(TRY IT) Because the images are not wanted, restate every line below word for word without them.

● ● ● ●

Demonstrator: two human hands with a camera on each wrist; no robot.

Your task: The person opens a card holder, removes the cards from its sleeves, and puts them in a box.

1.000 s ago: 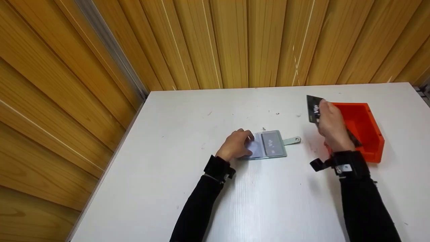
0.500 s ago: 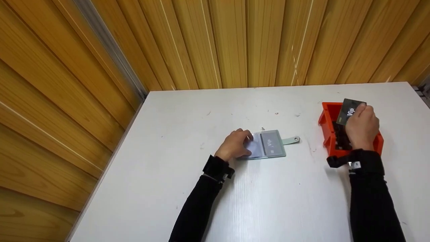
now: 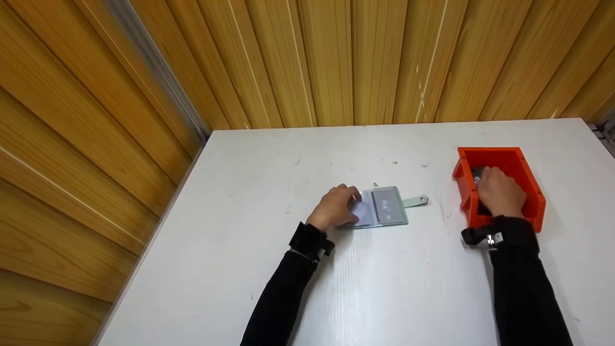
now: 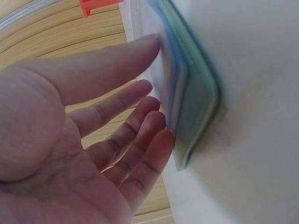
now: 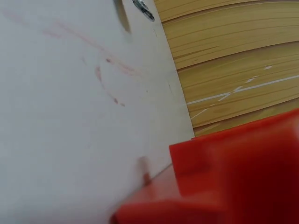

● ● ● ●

(TASK OUTPUT)
Demonstrator: two human hands with a camera on each wrist; no robot.

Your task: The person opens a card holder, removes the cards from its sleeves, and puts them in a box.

1.000 s ago: 
0.500 s ago: 
now: 
now: 
now: 

This finishes the exercise.